▸ **Aim of the task**: Determine how many lines below hold the string "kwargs". Reply with the number alone.

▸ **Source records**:
▼

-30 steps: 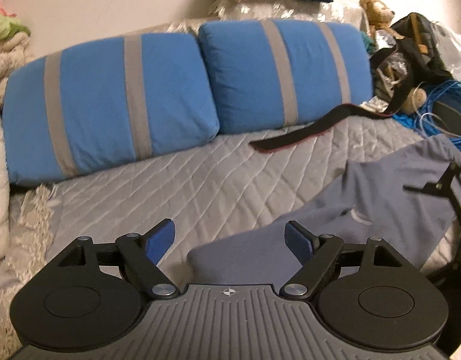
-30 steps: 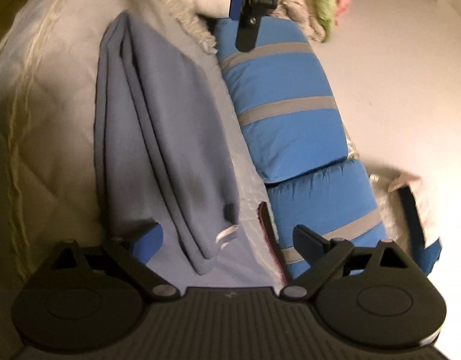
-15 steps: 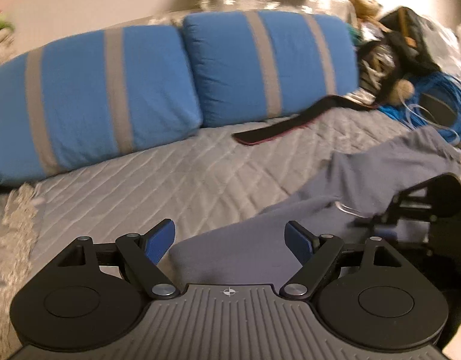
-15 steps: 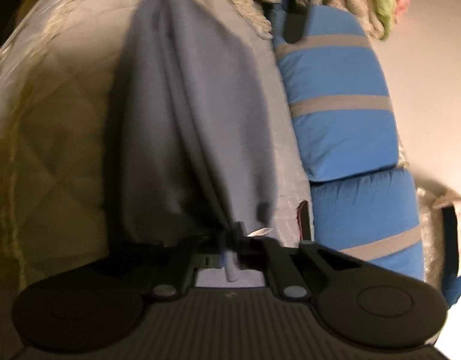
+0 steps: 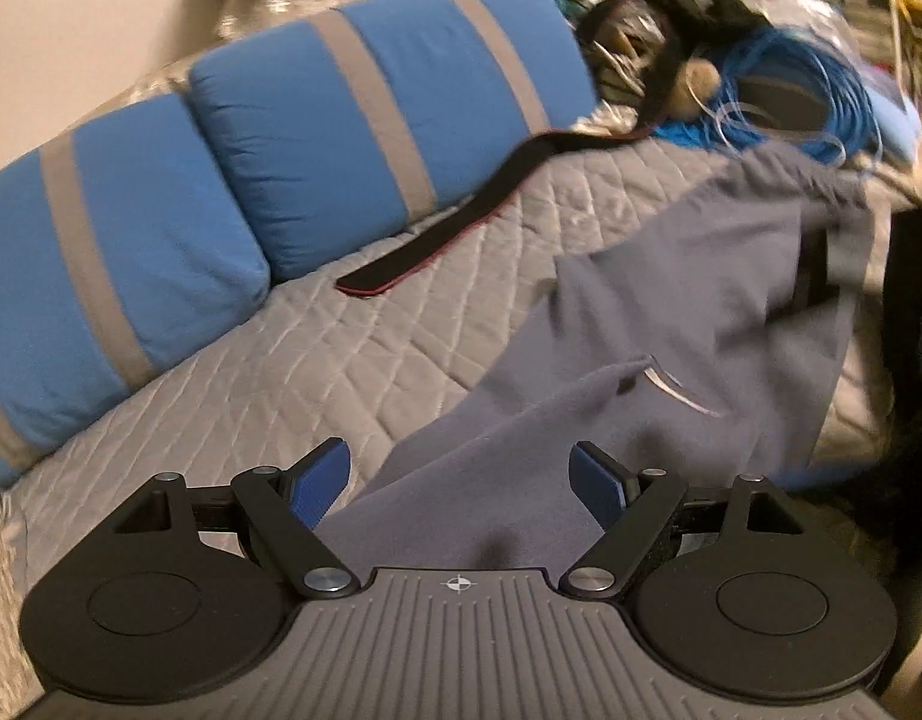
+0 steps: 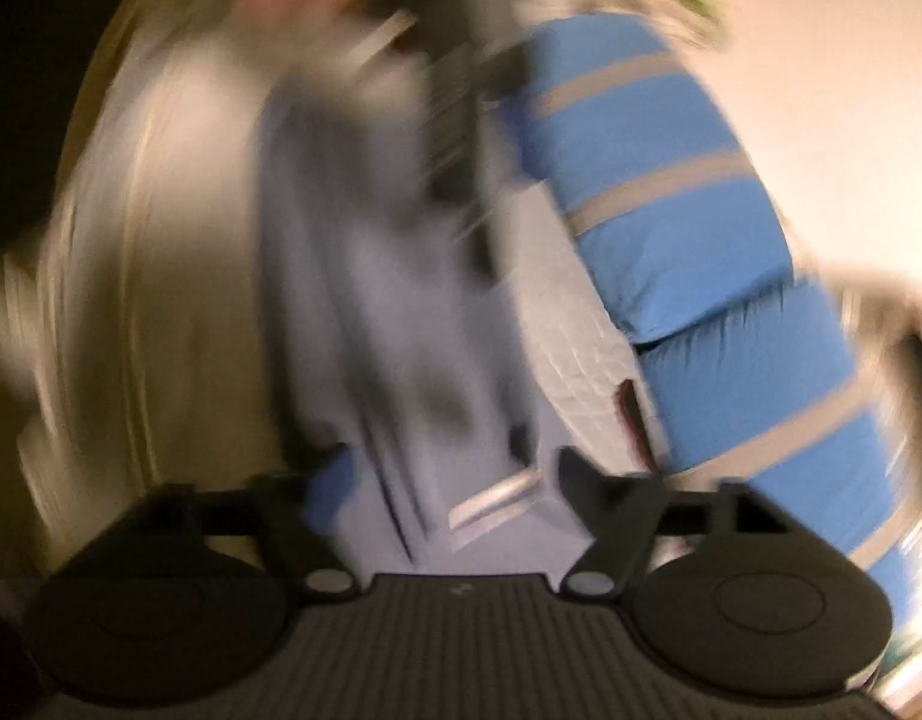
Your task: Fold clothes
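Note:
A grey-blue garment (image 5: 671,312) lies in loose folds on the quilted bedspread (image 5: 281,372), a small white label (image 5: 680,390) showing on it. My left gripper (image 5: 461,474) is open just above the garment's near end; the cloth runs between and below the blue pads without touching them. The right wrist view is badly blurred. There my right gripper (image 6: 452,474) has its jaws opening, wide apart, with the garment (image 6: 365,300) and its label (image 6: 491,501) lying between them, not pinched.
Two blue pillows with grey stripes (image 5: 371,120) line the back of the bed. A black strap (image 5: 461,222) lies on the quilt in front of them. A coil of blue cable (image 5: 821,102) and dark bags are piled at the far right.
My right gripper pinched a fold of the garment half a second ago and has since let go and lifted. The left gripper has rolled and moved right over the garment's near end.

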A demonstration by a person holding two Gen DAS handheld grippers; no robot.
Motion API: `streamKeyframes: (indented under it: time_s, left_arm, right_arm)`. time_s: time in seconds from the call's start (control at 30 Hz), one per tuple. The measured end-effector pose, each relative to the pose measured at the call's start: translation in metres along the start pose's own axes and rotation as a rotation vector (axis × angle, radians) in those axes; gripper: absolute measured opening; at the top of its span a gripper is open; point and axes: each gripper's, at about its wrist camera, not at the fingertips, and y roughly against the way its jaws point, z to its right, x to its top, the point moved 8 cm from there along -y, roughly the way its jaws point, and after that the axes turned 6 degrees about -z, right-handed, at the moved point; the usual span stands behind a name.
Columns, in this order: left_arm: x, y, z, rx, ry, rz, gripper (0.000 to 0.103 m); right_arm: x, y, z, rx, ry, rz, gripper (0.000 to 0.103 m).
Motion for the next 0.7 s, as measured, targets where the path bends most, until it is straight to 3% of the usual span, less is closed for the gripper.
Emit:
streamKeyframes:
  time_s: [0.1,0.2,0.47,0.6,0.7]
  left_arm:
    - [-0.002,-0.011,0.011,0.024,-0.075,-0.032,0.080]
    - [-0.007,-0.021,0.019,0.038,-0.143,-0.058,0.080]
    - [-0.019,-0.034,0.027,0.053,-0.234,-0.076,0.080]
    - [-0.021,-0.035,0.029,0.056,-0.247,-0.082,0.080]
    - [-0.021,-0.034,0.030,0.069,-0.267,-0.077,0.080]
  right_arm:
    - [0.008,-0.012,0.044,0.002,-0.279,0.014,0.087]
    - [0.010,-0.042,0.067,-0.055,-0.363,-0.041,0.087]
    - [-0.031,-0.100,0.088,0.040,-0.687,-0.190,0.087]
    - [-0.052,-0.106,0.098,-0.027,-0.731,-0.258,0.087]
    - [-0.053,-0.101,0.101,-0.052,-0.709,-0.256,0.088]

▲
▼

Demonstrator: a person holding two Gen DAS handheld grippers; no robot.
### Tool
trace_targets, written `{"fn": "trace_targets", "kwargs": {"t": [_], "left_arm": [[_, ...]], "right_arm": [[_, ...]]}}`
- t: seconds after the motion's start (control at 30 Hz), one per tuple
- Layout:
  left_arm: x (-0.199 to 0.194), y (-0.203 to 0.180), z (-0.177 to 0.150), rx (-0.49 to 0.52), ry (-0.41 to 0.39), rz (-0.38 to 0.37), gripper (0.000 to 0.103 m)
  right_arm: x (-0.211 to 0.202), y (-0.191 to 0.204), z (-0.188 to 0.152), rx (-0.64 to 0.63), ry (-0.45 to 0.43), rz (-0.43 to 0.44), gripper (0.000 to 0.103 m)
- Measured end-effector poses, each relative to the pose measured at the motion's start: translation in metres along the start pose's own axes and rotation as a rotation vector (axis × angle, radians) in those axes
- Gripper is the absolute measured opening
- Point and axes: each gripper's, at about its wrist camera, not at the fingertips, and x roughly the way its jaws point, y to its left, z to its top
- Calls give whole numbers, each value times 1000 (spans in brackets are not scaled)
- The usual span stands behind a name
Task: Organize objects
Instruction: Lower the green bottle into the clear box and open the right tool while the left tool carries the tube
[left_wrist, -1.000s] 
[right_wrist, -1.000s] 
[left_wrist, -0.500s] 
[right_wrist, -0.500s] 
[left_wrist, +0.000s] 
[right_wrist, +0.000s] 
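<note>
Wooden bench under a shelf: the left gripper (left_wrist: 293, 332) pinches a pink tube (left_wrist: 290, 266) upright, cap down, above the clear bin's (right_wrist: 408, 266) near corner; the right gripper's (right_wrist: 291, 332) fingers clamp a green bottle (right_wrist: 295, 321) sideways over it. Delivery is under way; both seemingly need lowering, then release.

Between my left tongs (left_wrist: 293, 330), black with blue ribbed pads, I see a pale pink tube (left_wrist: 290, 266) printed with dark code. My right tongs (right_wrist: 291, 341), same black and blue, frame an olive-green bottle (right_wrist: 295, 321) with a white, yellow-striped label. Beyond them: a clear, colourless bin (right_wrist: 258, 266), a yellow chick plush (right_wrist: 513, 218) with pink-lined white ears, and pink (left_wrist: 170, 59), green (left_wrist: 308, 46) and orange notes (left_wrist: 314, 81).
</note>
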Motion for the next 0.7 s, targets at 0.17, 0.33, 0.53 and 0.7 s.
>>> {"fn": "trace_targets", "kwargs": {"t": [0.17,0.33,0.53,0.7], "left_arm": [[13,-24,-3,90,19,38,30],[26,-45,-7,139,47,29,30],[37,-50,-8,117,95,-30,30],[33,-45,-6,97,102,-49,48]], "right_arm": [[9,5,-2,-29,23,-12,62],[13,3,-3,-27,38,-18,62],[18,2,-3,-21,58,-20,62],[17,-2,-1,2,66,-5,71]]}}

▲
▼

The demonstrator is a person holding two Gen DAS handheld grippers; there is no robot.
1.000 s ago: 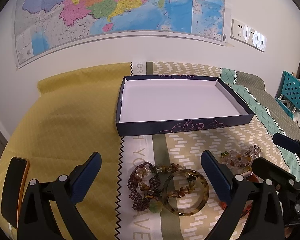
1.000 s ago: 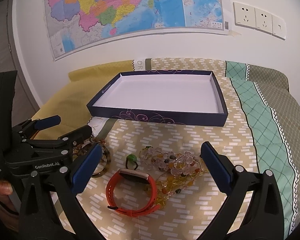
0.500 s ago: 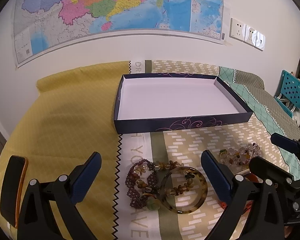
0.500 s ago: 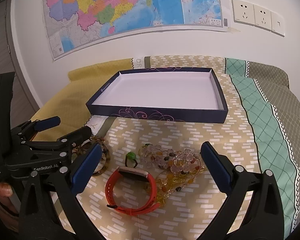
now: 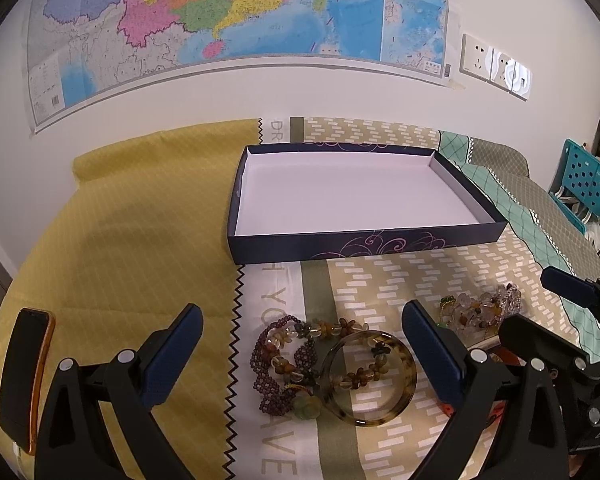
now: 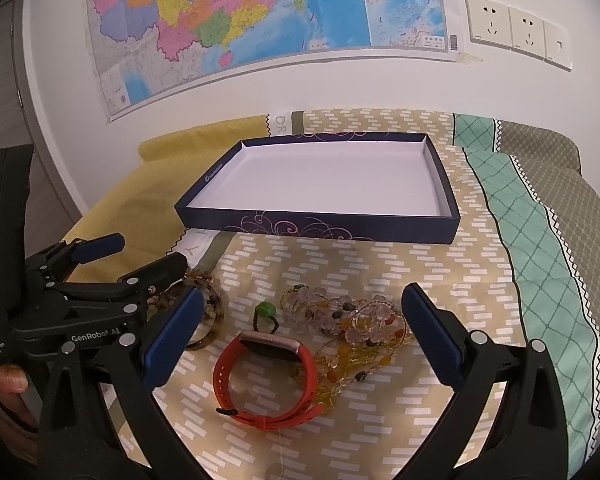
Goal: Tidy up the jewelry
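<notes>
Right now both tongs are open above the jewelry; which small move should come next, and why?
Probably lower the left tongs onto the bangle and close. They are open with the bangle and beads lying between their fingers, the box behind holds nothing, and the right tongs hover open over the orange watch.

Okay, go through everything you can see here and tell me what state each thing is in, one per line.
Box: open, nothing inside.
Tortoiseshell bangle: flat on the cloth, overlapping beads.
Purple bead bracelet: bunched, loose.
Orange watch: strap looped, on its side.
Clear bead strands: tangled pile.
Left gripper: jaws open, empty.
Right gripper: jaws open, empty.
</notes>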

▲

▸ **Result of the exercise**: 2